Even moderate Chechens are displeased. “Putin has [already] promised Chechnya autonomy,” said Rashid Yunusov, an analyst with the Centre for Studies in Humanities. "He said it didn’t matter who rules Chechnya as long as peace is maintained. I think we should just stick with that. If this agreement is enacted, we may as well forget about independence, broad autonomy and Putin’s promises.”


However, for most ordinary Chechens, who have suffered years of hardship, political considerations are secondary. “If what I’ve read about this treaty in the newspapers is true, it’s good,” said Lecha Uspanov, 36, who teaches history at Grozny University. "We are promised a peaceful and quiet life and prosperity. Moreover, we’ll be our own boss."


In practice, if Moscow agrees to the demands set out in the proposed deal, it will be ceding more control to President Alkhanov, and to his powerful deputy prime minister Ramzan Kadyrov, son of the late president Akhmad Kadyrov. Their ability to turn the devastated republic around is still untested.


“Ten years is enough to plunder Chechnya completely, but not to revitalise it,” said Chechen political scientist Murad Magomadov.


In Russia, politicians and political commentators are also critical of the draft treaty, but for entirely different reasons. “Dudaev’s dream” is how one commentator described it, referring to Chechnya's first pro-independence leader Jokhar Dudayev.


“Dudaev could only have dreamed of such a treaty,” Alexei Malashenko, research council member at the Moscow Carnegie Centre, told the Russian newspaper Nezavisimaya Gazeta.


“At this juncture, both Jabrailov and above all Ramzan Kadyrov believe Moscow is ready to grant enormous concessions in exchange for peace. It’s as if they are telling Moscow 'Give us immense power, and we won’t bother you again'.”


Malashenko doubts Moscow will accept this, saying, “For Russia’s military and political elite, and for Putin himself, this would be tantamount to a war lost.”


While few expect that the Kremlin will accept the draft in its present version, there is a widespread belief that some kind of treaty will be signed.


“Chechnya has to be rebuilt, but no one knows how to make it happen,” said Ilya Maksakov, a Moscow-based political commentator. “Clearly, there’s going to be theft and embezzlement, and Chechnya will turn into a 'black hole'. But Moscow has still no choice but to make huge sacrifices to Chechnya in the form of oil, tax breaks, customs privileges, or 'free economic zone status, although everyone is trying not to mention that term.”
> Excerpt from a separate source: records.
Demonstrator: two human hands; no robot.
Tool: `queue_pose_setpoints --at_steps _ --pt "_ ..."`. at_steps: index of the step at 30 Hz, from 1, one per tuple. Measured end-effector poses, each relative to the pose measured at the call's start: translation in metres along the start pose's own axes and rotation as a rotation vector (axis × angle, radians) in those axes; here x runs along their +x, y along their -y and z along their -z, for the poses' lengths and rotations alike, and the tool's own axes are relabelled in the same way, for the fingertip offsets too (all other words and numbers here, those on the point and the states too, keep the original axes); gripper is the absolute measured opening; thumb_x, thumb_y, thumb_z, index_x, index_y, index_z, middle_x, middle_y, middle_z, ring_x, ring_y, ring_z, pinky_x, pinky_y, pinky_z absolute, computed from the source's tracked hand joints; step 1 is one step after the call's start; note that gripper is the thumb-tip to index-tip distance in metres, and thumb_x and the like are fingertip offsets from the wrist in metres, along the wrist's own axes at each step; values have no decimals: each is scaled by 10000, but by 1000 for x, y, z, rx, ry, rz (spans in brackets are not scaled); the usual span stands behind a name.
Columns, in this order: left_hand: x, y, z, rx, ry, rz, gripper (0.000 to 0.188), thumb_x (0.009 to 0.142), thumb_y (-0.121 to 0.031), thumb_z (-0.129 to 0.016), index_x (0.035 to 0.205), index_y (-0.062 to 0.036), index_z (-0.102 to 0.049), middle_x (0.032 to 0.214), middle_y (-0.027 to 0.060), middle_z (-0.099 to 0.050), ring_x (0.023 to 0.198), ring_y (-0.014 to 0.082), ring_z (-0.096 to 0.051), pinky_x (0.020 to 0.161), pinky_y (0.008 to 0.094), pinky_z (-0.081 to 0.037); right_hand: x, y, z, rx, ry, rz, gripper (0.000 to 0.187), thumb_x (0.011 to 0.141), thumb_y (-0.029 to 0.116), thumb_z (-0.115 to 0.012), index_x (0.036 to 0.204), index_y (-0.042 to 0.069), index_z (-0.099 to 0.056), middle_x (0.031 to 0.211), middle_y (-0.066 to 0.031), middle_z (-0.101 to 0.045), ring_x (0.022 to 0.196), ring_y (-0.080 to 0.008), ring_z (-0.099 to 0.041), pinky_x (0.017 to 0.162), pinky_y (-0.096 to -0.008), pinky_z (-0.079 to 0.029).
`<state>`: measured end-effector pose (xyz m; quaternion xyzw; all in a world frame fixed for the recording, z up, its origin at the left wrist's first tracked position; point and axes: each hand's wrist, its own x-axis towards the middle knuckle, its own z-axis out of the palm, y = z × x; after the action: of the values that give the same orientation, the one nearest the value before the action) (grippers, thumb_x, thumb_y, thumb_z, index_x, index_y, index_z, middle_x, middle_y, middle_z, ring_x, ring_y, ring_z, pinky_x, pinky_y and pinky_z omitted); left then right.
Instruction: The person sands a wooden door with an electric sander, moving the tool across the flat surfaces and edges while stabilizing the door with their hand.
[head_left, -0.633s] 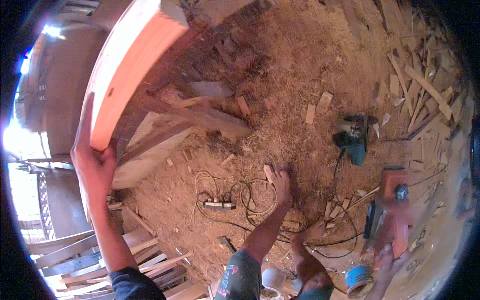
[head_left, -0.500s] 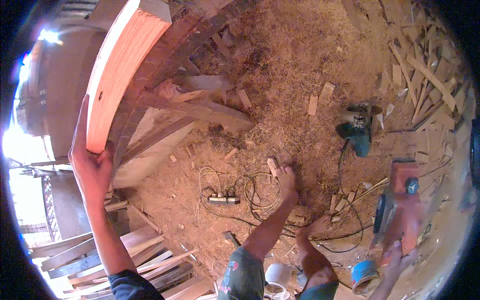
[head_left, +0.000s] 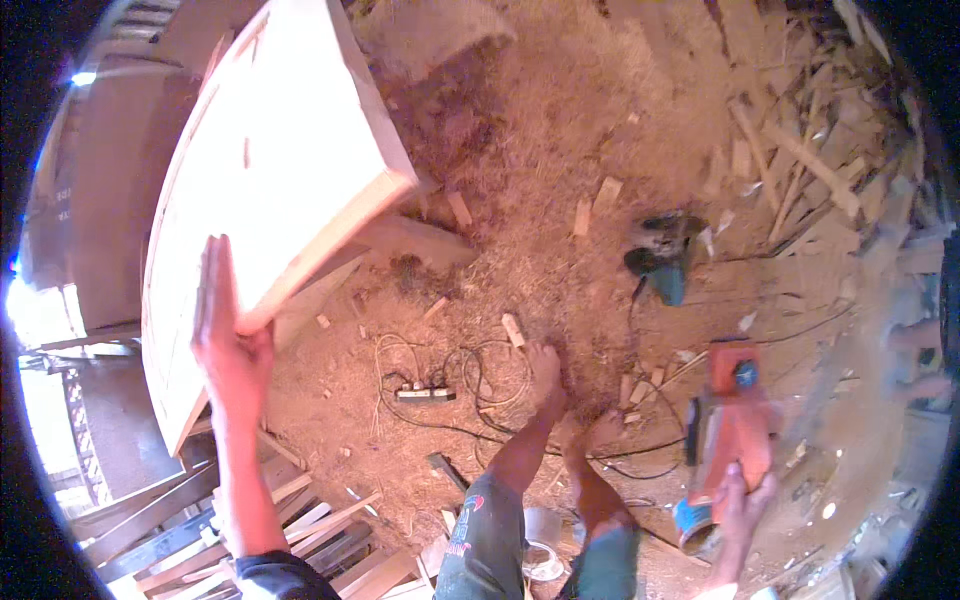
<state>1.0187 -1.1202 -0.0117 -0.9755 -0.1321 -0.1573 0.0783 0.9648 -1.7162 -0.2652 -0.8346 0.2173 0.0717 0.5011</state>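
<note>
In my left hand point(head_left: 232, 345) I grip the lower edge of a wide, pale wooden board point(head_left: 265, 150), fingers along its bright face and thumb at its edge. The board stands tilted and rises past the top of the picture at the left. My right hand point(head_left: 742, 505) is closed round the rear handle of an orange electric planer point(head_left: 735, 425) with a blue front knob, raised at the lower right. Its black side part faces my legs.
A green power tool point(head_left: 662, 258) lies on the sawdust-covered ground. A power strip point(head_left: 425, 395) with coiled cords sits before my feet. Scrap wood point(head_left: 815, 170) is heaped at right, planks point(head_left: 190, 535) at lower left. A blue can point(head_left: 695, 525) stands below the planer.
The board has turned from its narrow edge to show its broad face, and lower. My left hand has shifted slightly right. The planer has moved left, toward my legs.
</note>
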Motion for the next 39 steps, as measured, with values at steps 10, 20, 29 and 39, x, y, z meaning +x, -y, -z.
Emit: queue_pose_setpoints --at_steps 10,20,29,39 --pt "9 15 18 -49 79 77 919 725 50 -683 1559 -106 -329 1609 189 -303 1483 388 -290 1205 549 -223 -74 278 28 210 344 -186 291 946 266 -677 1042 55 -502 675 -41 -553 487 -142 -547 399 -303 -431" --pt "103 170 -20 -359 3 295 459 991 -385 -561 1318 -66 -601 1320 171 -612 1242 377 -537 1039 472 -403 -98 486 -64 399 755 94 419 1029 426 -527 1133 24 -581 692 -28 -579 551 -93 -542 480 -264 -443" --pt "195 189 -79 -29 184 689 714 988 -597 -371 1552 -160 -340 1624 114 -293 1502 354 -241 1158 632 -189 -61 577 -188 316 841 154 417 1033 440 -504 1107 35 -572 692 -6 -552 529 -72 -524 465 -242 -436" --pt "201 187 -67 4 180 678 700 994 -562 -392 1545 -132 -352 1609 141 -317 1489 378 -258 1147 624 -197 -58 595 -211 243 827 141 370 1029 382 -509 1110 27 -575 637 -6 -551 516 -83 -530 461 -254 -442"
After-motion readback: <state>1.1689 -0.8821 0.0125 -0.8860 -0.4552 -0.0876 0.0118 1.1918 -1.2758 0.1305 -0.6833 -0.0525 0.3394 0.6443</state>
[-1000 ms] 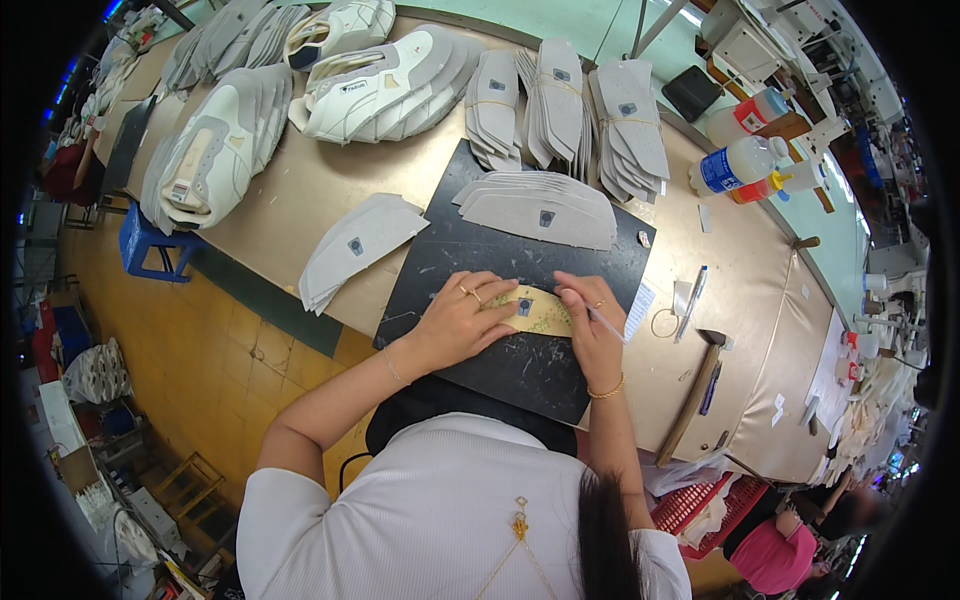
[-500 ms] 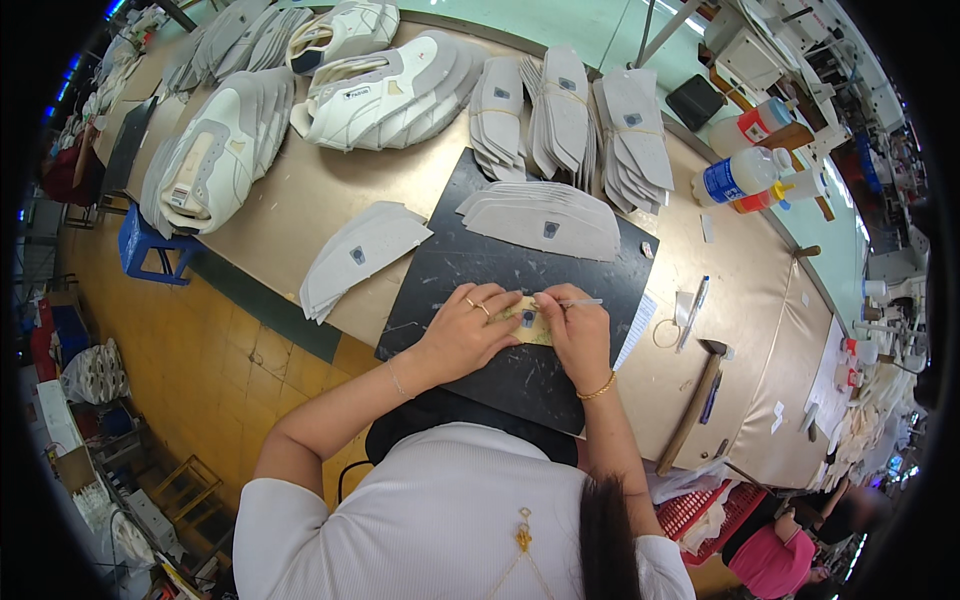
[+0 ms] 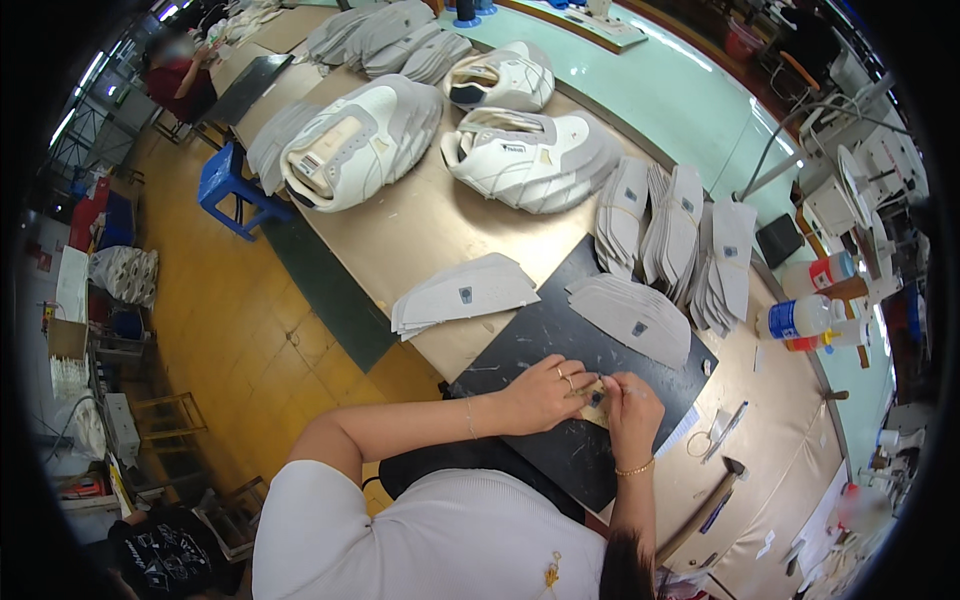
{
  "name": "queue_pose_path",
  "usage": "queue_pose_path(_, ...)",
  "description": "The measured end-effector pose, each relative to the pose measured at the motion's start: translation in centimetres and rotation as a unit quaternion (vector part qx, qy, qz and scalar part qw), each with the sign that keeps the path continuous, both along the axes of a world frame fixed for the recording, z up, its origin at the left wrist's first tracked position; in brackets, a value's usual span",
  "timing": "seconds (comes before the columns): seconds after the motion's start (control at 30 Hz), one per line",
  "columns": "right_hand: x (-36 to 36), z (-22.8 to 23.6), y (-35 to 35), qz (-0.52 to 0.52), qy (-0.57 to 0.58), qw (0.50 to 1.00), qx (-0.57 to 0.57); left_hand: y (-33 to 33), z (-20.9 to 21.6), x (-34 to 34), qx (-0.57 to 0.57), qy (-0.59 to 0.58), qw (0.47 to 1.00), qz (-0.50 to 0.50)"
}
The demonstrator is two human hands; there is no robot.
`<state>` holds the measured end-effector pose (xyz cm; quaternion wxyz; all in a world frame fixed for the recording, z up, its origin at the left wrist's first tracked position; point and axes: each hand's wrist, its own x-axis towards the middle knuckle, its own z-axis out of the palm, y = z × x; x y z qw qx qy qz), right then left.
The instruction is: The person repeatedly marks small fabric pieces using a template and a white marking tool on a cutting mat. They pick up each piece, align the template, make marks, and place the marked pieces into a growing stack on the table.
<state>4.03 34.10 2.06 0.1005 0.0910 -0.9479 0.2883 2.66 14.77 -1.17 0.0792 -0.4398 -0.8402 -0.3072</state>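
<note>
A small yellowish piece with a dark patch (image 3: 597,403) lies on the black board (image 3: 530,350) between my hands. My left hand (image 3: 548,395), rings on its fingers, presses on the piece's left side with bent fingers. At its right side, my right hand (image 3: 634,412) is closed in a pinch around a thin grey tool, mostly hidden now by the fingers. Just beyond my hands, a fanned stack of grey curved shoe pieces (image 3: 630,318) rests on the board. Another few grey pieces (image 3: 465,292) lie to the left, partly over the board's edge.
Stacked white-grey shoe uppers (image 3: 365,145) and banded bundles of grey pieces (image 3: 675,220) stand at the back. Bottles (image 3: 800,318) are at the right. A hammer (image 3: 705,508) and a pen (image 3: 728,430) lie right of the board. A blue stool (image 3: 225,185) stands left of the table.
My view has swung left, so the table and everything on it appears further right and lower. Both hands stay at the small yellowish piece on the board.
</note>
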Motion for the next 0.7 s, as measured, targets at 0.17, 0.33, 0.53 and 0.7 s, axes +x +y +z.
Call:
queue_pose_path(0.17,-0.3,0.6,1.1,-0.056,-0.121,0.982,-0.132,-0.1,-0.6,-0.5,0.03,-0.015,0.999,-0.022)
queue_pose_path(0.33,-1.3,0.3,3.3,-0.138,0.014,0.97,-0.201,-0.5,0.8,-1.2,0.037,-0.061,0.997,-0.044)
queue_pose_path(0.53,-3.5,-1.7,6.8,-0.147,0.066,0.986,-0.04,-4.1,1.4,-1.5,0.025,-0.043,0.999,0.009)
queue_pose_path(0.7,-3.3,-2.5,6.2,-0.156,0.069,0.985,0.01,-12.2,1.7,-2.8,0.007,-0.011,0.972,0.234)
Drafting and subsequent implementation of the treaty could fall to a new Chechen parliament due to be elected in October 2005. Abdul-Khakim Sultygov, formerly Russian president’s special human rights envoy in Chechnya, thinks this is appropriate. “The treaty cannot be discussed before it is reviewed and approved by the Chechen parliament, which is a body representing all Chechen people,” he said.


Yet it may not be possible to wait until October. New Russian legislation requires the treaty to be signed by June 1. Similar agreements are due to be signed between Moscow and 11 other regions. If the schedule is adhered to, Chechnya could become Russia’s first constituent region to share power with Moscow within the new legislative framework.


Timur Aliev is IWPR’s coordinator in Chechnya.